TASK ITEM: There is one span to output from the data below: the lines starting at the line with "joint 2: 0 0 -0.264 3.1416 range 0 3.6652" and ending at the line with "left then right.". Output it exactly, ends included, nothing more.

GIVEN INFORMATION:

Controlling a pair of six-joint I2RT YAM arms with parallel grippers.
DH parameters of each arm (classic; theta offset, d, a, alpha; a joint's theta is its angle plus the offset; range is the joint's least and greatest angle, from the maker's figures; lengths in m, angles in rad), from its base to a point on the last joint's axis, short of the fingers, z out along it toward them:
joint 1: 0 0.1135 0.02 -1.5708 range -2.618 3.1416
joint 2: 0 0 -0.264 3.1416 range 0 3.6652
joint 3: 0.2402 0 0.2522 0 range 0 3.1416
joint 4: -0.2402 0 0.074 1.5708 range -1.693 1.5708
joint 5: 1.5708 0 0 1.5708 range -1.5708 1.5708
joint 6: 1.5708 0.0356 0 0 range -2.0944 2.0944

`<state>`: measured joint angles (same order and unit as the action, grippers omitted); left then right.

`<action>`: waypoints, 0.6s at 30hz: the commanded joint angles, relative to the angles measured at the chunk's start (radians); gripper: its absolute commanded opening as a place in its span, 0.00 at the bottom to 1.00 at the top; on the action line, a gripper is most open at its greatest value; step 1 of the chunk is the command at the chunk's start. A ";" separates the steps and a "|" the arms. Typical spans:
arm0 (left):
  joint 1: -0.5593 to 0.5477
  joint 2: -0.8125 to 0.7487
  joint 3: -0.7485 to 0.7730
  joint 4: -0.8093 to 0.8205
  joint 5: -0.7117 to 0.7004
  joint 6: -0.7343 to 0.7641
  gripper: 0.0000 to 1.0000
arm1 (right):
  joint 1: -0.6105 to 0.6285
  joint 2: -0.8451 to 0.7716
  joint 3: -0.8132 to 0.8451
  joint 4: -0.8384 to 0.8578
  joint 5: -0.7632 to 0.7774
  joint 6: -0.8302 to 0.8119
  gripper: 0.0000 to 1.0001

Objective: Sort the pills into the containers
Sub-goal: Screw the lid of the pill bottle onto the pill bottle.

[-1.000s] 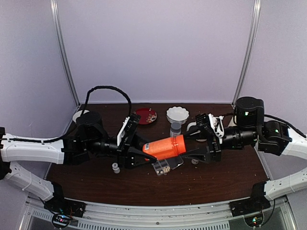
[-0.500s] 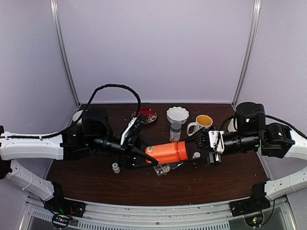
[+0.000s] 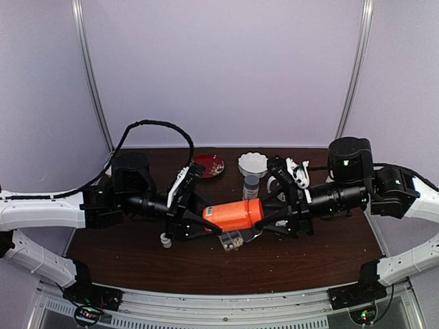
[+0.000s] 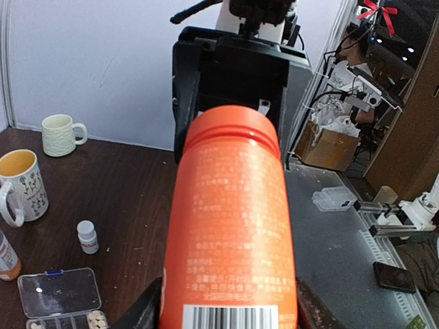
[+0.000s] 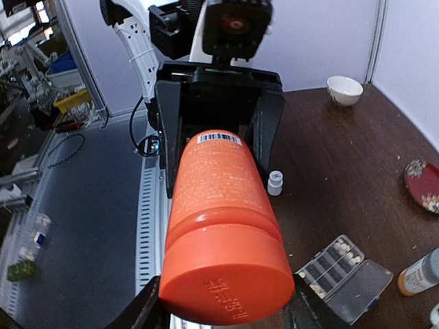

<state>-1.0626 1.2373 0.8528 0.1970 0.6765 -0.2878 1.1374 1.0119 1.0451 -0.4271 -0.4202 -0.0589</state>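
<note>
two clamps hold the orange bottle [image 3: 234,214], far from table [image 3: 137,264] edges: left gripper [image 3: 208,219] base, right gripper [image 3: 266,214] cap.

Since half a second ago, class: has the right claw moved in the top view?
Yes. The right claw, shut on the orange bottle, has rolled and shifted so its wrist now sits closer to the white bowl.

Dark table [image 3: 137,264] with pill box [image 3: 233,239], white bowl [image 3: 253,163], red plate [image 3: 208,165]
</note>
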 commanded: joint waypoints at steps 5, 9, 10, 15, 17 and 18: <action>-0.013 -0.036 0.090 -0.123 -0.228 0.406 0.00 | 0.009 0.063 0.079 0.006 -0.069 0.577 0.00; -0.013 -0.029 0.157 -0.212 -0.365 0.564 0.00 | 0.002 0.067 0.073 0.016 -0.058 0.809 0.00; -0.014 -0.027 0.162 -0.220 -0.386 0.601 0.00 | 0.000 0.069 0.067 0.031 -0.062 0.873 0.00; -0.015 -0.038 0.129 -0.158 -0.435 0.708 0.00 | -0.006 0.027 -0.037 0.314 -0.114 1.143 0.02; -0.015 -0.041 0.116 -0.138 -0.432 0.706 0.00 | -0.012 0.000 -0.056 0.341 -0.101 1.160 0.15; -0.015 -0.042 0.110 -0.128 -0.428 0.699 0.00 | -0.016 -0.011 -0.045 0.315 -0.090 1.122 0.25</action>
<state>-1.0805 1.1900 0.9680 -0.0559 0.3759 0.3531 1.1099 1.0321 1.0142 -0.2901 -0.4366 0.9329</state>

SOLUTION TO THIS PROBLEM:
joint 2: 0 0 -0.264 3.1416 range 0 3.6652
joint 3: 0.2402 0 0.2522 0 range 0 3.1416
joint 4: -0.2402 0 0.074 1.5708 range -1.693 1.5708
joint 5: 1.5708 0 0 1.5708 range -1.5708 1.5708
joint 6: 1.5708 0.0356 0 0 range -2.0944 2.0944

`<state>`: measured joint angles (same order and unit as the action, grippers omitted); left then right.

The response to this exercise has been given in full.